Another prevention method is early exposure. Introducing dogs to grass and outdoor environments starting as puppies may help avoid allergies. According to PetMD, gradually exposing pups to grass and pollen starting around 4-6 months old, before their immune system fully develops, can help prevent sensitivity. Take puppies outside frequently and let them experience different grasses and environments in a controlled, positive way.

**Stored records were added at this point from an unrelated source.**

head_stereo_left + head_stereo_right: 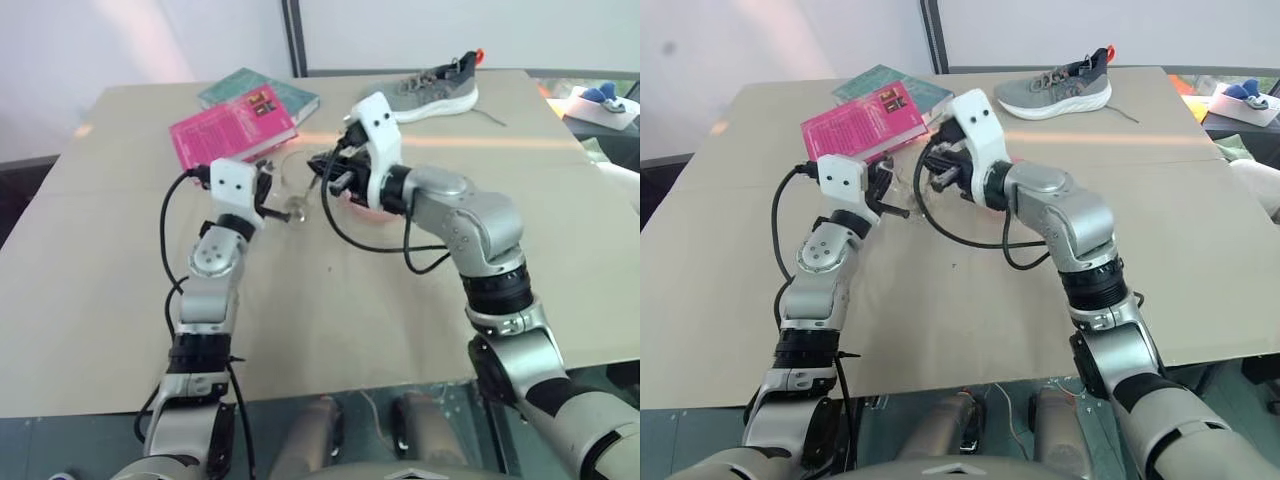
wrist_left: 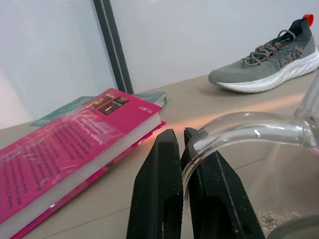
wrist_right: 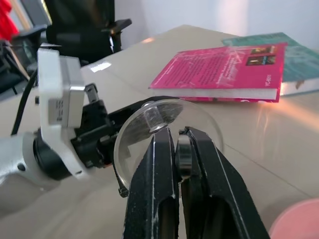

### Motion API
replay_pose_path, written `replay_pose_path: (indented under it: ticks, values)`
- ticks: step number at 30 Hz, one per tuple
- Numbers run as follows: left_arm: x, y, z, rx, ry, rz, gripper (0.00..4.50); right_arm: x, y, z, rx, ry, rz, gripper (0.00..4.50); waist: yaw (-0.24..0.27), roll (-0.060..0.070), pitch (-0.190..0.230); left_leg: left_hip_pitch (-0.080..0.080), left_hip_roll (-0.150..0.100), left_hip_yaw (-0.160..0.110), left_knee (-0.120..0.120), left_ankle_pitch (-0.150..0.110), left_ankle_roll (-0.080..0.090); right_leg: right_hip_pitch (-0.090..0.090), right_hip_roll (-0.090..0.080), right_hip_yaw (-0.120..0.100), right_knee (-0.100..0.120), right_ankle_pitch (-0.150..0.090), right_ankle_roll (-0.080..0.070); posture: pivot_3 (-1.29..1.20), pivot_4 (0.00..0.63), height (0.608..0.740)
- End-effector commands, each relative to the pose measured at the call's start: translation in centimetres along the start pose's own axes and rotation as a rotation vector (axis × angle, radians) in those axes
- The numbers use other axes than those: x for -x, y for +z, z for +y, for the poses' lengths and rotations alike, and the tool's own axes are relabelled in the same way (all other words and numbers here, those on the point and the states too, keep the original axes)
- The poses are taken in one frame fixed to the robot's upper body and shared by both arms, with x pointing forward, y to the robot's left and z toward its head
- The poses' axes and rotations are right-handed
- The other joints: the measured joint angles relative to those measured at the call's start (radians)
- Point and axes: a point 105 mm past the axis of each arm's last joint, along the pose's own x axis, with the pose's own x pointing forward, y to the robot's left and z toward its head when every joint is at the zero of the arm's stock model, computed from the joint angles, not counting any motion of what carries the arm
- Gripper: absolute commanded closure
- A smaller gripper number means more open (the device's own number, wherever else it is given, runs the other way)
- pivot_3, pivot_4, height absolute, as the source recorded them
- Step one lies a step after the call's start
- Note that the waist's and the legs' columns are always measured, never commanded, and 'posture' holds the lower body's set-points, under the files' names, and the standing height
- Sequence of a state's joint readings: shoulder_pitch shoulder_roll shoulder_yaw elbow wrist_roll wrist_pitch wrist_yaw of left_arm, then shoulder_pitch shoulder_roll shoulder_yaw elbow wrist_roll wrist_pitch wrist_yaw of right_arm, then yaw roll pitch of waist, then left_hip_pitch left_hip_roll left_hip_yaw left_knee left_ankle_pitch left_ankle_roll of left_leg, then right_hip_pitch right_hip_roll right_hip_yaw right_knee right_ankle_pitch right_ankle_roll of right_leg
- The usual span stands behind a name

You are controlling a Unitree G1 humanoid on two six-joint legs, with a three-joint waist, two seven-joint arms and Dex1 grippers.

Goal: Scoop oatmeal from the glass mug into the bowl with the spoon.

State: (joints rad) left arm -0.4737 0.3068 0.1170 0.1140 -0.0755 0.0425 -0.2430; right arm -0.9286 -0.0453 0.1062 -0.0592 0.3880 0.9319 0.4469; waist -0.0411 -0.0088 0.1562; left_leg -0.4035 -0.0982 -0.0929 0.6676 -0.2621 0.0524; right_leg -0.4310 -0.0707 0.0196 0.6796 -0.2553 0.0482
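On the beige tabletop [image 1: 330, 330], toward its far left, a bright pink paperback book [image 1: 232, 131] lies partly over a teal book [image 1: 262, 90]. Just in front of them the left gripper [image 2: 180, 149] has its two black fingers pinched onto the curved handle of the small clear glass mug [image 2: 279, 164] — the glass loop runs between the fingertips and bends away to the mug's wall. Pale beige oatmeal flakes [image 2: 273, 218] lie in a thin layer at the mug's bottom.

To the right, the right gripper [image 3: 177, 137] reaches in over the mug's rim; its jaws are closed on the slim silver metal spoon [image 3: 183, 154], whose handle shows as a bright strip between the black fingers. The mug's round mouth sits directly beyond the fingertips. How far the spoon's head reaches into the mug cannot be told.

Right of the mug, mostly hidden behind the right wrist, sits the small pink bowl [image 3: 296, 221]. Farther back and right — near the table's far edge — rests a grey knit sneaker with a white sole [image 1: 432, 92].
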Motion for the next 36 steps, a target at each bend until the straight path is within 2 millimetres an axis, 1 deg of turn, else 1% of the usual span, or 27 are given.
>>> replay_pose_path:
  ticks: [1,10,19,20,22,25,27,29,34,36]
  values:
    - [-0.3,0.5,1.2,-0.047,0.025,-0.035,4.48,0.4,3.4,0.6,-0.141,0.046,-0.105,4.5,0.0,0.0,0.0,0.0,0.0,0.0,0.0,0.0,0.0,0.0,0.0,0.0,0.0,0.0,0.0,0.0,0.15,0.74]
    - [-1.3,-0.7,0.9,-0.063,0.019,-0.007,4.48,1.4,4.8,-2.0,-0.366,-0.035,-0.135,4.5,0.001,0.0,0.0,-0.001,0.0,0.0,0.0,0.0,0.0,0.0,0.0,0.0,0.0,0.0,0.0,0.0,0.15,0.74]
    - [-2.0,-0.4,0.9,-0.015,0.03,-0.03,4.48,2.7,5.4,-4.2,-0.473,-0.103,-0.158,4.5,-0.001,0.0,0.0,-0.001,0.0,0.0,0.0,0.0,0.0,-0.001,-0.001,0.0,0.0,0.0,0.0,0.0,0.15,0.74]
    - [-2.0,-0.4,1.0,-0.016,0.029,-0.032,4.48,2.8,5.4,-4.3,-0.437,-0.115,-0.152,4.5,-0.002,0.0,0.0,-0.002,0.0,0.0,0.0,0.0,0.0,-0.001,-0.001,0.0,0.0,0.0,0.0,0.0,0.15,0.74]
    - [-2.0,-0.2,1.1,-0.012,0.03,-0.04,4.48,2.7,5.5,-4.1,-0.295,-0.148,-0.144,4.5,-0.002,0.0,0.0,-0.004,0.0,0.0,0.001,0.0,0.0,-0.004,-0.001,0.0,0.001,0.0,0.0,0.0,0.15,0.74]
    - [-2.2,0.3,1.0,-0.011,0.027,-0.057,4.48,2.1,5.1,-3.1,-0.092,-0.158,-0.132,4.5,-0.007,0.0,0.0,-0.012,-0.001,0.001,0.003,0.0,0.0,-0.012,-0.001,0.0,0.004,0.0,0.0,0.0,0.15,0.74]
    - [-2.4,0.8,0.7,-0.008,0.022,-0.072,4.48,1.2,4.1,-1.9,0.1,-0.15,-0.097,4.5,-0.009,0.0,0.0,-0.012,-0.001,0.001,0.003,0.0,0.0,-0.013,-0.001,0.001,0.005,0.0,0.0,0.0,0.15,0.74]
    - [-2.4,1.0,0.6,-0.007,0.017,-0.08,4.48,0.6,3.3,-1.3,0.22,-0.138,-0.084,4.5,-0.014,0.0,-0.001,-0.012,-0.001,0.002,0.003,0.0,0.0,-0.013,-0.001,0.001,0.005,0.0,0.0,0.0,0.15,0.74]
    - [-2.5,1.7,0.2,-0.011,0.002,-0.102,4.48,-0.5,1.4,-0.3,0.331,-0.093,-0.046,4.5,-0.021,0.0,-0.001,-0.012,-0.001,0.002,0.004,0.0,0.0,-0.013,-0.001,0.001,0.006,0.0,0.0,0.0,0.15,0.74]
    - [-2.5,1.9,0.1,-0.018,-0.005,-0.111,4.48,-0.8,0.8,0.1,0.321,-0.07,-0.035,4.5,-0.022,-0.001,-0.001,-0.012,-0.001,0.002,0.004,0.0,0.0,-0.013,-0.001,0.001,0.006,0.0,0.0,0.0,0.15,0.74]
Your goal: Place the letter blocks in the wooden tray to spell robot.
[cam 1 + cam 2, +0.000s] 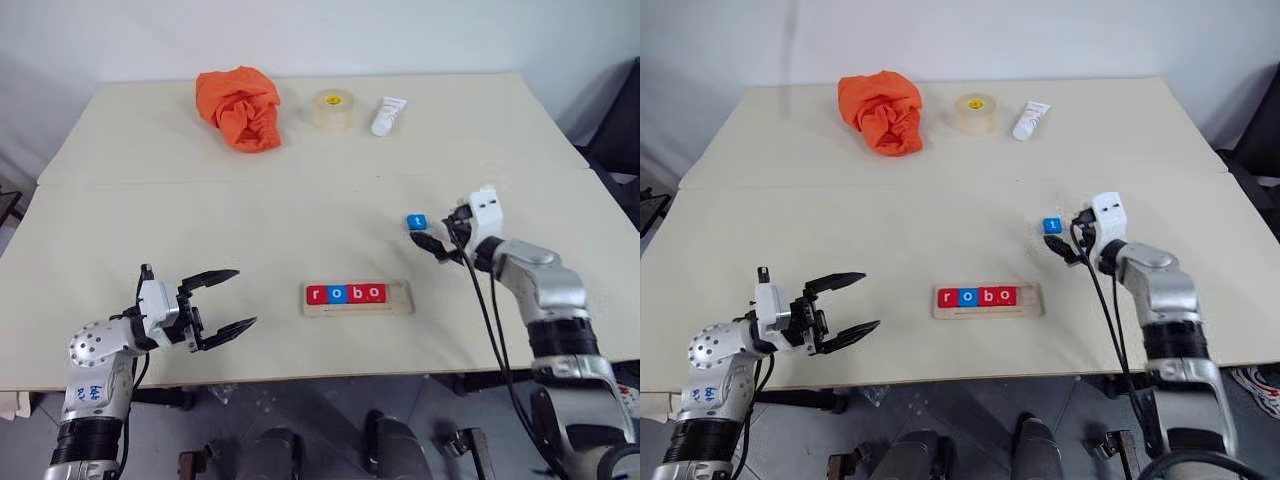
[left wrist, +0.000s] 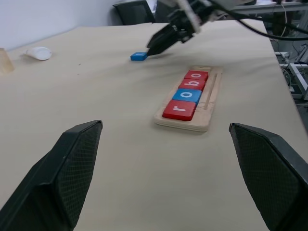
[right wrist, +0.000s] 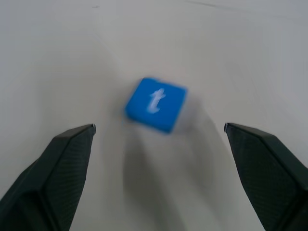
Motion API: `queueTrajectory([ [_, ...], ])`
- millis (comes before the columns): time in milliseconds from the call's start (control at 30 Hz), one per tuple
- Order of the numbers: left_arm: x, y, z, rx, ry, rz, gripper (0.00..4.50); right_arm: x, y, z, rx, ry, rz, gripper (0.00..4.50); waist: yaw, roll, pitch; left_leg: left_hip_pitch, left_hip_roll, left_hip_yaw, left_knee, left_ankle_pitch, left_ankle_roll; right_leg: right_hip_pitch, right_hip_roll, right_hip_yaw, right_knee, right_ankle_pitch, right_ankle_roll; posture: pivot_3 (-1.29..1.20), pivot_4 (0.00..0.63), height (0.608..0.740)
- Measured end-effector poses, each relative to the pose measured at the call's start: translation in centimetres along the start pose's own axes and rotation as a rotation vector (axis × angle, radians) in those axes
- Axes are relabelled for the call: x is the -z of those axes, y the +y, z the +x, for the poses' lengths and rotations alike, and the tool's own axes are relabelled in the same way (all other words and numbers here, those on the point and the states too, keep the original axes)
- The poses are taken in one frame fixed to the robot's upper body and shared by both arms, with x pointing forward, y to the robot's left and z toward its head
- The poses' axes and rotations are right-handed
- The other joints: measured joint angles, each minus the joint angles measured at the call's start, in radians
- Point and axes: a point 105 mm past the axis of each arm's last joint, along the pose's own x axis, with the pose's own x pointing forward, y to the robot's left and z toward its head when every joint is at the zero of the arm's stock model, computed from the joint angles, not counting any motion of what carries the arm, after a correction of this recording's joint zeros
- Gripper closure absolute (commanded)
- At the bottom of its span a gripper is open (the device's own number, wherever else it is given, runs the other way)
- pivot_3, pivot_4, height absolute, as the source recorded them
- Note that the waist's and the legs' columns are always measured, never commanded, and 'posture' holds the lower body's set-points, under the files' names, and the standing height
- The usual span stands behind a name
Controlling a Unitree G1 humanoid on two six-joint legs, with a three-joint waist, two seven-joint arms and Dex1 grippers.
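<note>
Since four tiles already sit in the wooden tray [image 1: 405,297] reading r, o, b, o from its left end, the one letter block left is the t block [image 1: 417,221], lying flat on the worktop [image 1: 300,215] to the right of and beyond the tray, apart from it. It is a small, flat blue square with a white lowercase t and softly rounded edges. It looks rigid and very light, likely smooth-faced, so it may skate on the worktop if nudged from one side; a pinch across two opposite edges, low and centred, seems the safest hold. The right hand [image 3: 159,132] is spread wide and empty, its fingers standing either side of the block without touching it. The left hand [image 1: 222,300] hovers near the left front of the worktop, also open and holding nothing. The tray's right end slot is vacant.
</note>
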Motion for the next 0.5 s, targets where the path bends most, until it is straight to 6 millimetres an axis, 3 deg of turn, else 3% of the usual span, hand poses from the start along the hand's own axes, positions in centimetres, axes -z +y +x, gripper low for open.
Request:
queueTrajectory([
  [133,-0.1,-0.2,-0.3,-0.014,0.004,0.003,0.0,0.5,0.7,1.3,0.017,-0.001,0.0,0.02,-0.001,0.0,0.0,0.0,0.001,0.0,0.0,0.0,0.0,0.0,0.001,0.0,0.0,0.0,0.0,0.0,0.15,0.74],
  [333,0.0,-0.4,-0.4,-0.02,0.008,-0.003,0.0,0.8,1.7,1.7,0.007,-0.012,-0.001,0.02,-0.015,0.0,0.0,0.001,0.003,0.001,0.0,-0.001,-0.001,0.0,0.002,0.001,0.001,0.0,0.0,0.0,0.15,0.74],
  [500,-0.1,-0.4,-0.4,-0.018,0.008,-0.001,0.0,1.0,2.6,1.6,0.023,-0.017,-0.006,1.28,-0.02,0.0,0.0,0.003,0.005,0.003,0.0,-0.001,-0.003,0.0,0.005,0.003,0.001,0.0,-0.001,0.0,0.15,0.74],
])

The prognosis for dogs with grass allergies is generally positive, as it is a manageable chronic condition. With proper treatment and management, most dogs can live comfortably with grass allergies. However, it is a lifelong condition that requires continued care. Quality of life is an important consideration, as allergies can be frustrating and uncomfortable for dogs. With medications, lifestyle changes, and prevention strategies, dogs with grass allergies can have a good quality of life. But severe cases may require intensive long-term treatment that can impact quality of life. Consulting a veterinarian helps determine if management strategies are maintaining a good quality of life or if additional interventions are needed. Overall, the prognosis is good but grass allergies do require an ongoing commitment to treatment and lifestyle adjustments.

When to See a Vet

If your dog is exhibiting any of the following symptoms, you should make an appointment with your veterinarian:

  • Excessive or persistent scratching, biting, licking, or chewing at their paws, belly, or other parts of their body [1]
  • Significant hair loss or abnormal bald patches on the belly or paws [2]
  • Open sores, rashes, or hives appearing on the skin
  • Swelling around the paws, muzzle, or eyes
  • Frequent ear infections
  • Vomiting or diarrhea that lasts more than a day or two
  • Sneezing, coughing, wheezing, or other respiratory issues
  • Loss of appetite or lethargy

A vet can help diagnose the underlying cause and severity of your dog’s allergies through tests and examinations. Early treatment is key to relieve discomfort and prevent secondary infections caused by excessive scratching and irritation.